Nel 2005 viaggiavano in media 101 persone a bordo di ogni nave diretta in Sicilia. Nel 2006 erano 53 e nel 2007 sono 41. E i racconti di chi sbarca confermano la scomparsa della figura dello scafista. Al timone siede a caso uno dei passeggeri, a volte ci si dà il cambio. Gli organizzatori risparmiano e ad essere arrestati sono i migranti, che una volta usciti dal carcere non hanno più possibilità di regolarizzarsi, come succederà ad esempio ai tre eritrei arrestati il 2 agosto scorso perché pilotavano la barca su cui essi stessi viaggiavano. Ma c’è anche un altro punto: le rotte stanno cambiando. Sono più lunghe e passano più ad est. Lo confermano l’aumento degli sbarchi a Malta e sulle coste ragusane e siracusane. Il motivo è presto detto. Evitare i pattugliamenti tunisini che si incontrano risalendo la costa tunisina per poi fare rotta sulle Pelagie. A luglio Fortress Europe denunciava il respingimento in mare dei migranti accusati di aver dirottato un peschereccio tunisino e riportati in Tunisia per poi essere espulsi in Libia. Il comandante della nave Vega della Marina, Francesco Saladino, ha recentemente dichiarato che lo scorso 8 agosto una motovedetta tunisina Combattante soccorreva 34 miglia a sud di Lampedusa un’imbarcazione di migranti in difficoltà e li riaccompagnava verso le coste tunisine. Fra l’altro contravvenendo alle convenzioni del salvataggio in mare che indicano l’obbligo di ricondurre i naufraghi nel porto più sicuro, che in quel caso era Lampedusa, vista la distanza e visto che nello Stretto viaggiano molti richiedenti asilo politico, che una volta in Tunisia non hanno altra prospettiva se non l’espulsione in Libia, da dove a loro volta rischiano mesi di detenzione in condizioni disumane e addirittura l’espulsione nei Paesi di origine o l’abbandono i pieno deserto alla frontiera sud del Paese.

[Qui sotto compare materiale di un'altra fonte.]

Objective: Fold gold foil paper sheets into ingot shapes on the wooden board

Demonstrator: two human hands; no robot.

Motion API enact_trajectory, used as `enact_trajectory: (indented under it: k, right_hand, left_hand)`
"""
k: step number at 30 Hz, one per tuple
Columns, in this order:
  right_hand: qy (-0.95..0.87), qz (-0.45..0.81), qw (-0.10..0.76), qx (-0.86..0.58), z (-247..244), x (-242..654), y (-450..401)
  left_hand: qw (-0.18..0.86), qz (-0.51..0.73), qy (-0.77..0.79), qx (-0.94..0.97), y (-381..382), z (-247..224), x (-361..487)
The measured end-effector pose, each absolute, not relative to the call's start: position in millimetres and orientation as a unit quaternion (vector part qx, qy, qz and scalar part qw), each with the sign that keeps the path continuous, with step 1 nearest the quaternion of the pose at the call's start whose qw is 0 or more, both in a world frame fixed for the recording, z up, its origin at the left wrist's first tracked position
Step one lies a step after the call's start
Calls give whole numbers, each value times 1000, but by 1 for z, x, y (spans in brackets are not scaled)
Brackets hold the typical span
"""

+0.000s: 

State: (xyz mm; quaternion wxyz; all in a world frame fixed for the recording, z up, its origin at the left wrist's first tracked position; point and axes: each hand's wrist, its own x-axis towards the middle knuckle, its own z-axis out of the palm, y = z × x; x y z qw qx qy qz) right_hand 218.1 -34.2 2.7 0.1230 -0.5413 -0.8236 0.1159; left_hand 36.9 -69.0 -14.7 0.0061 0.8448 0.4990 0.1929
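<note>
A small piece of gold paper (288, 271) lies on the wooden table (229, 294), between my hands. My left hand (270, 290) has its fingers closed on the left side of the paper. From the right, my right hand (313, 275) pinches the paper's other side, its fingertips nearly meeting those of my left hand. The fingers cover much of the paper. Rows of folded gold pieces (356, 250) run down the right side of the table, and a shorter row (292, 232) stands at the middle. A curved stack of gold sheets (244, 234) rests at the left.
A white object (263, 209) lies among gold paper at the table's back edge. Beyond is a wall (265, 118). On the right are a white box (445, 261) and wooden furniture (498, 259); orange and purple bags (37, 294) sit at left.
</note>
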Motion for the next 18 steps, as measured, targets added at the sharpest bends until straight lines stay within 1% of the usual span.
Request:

L’Italia collabora con la Tunisia per coordinare il soccorso in mare dei migranti. Ma nulla si sa sulla fine che facciano i migranti soccorsi dai tunisini, e in particolare i richiedenti asilo, la cui espulsione è vietata dalla Convenzione di Ginevra, dalla Convenzione contro la tortura e dalla Carta europea dei diritti umani. Intanto il 10 settembre dovrebbe ripartire nel Canale di Sicilia la missione di pattugliamento congiunto aero-navale Nautilus di Frontex, sospesa lo scorso 27 luglio dopo un mese di attività. Bruxelles spera in un coinvolgimento della Libia. E in Libia intanto, continuano ad essere detenuti gli eritrei di Misratah. Testimonianze raccolte tra gli eritrei sbarcati in Sicilia e confermate dall’Alto commissariato delle nazioni unite per i rifugiati (Acnur) di Tripoli, parlano addirittura di nuovi arresti. Seicento persone detenute in tutto. Di cui 450 in carcere da oltre un anno. Oltre 100 donne e 8 bambini, di cui 2 nati dietro le sbarre. Rischiano tutti l’espulsione e quindi gravi condanne una volta consegnati ad Asmara, in quanto disertori delle forze armate di un paese, l’Eritrea, in guerra con l’Etiopia. L’Acnur ha riconosciuto l’asilo politico a 49 delle donne detenute, con i rispettivi bambini, e sta facendo pressione sulla comunità internazionale per un resettlement delle donne. Quattro Paesi hanno finora risposto, tra cui, interessante novità, l’Italia. Ma nessuno sa cosa sarà degli altri 550 eritrei, ormai prossimi all’espulsione.